__COLLECTED DATA__:
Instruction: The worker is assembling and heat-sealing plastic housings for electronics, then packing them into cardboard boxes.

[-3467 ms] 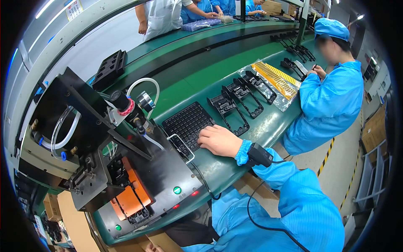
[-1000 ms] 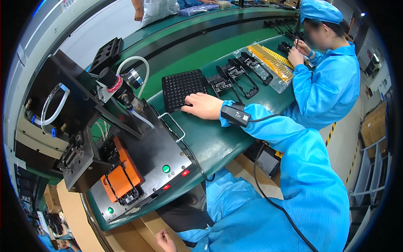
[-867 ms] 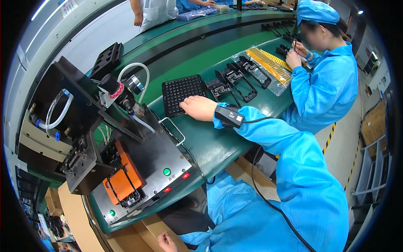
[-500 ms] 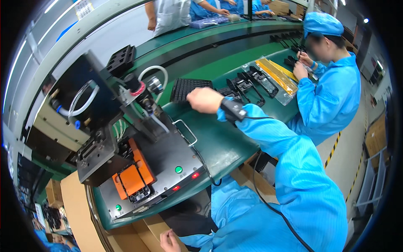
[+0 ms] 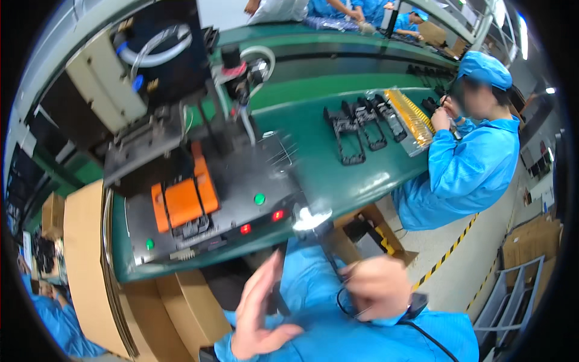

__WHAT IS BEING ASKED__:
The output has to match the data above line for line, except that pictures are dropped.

__WRITTEN REPLY__:
Instruction: The worker is assembling and heat-sealing plastic housings for electronics, then packing them into cardboard boxes.

[-3467 ms] 
[-1000 ms] 
[-867 ms] 
[-500 ms] 
[+0 ms] 

The work on the exercise is done.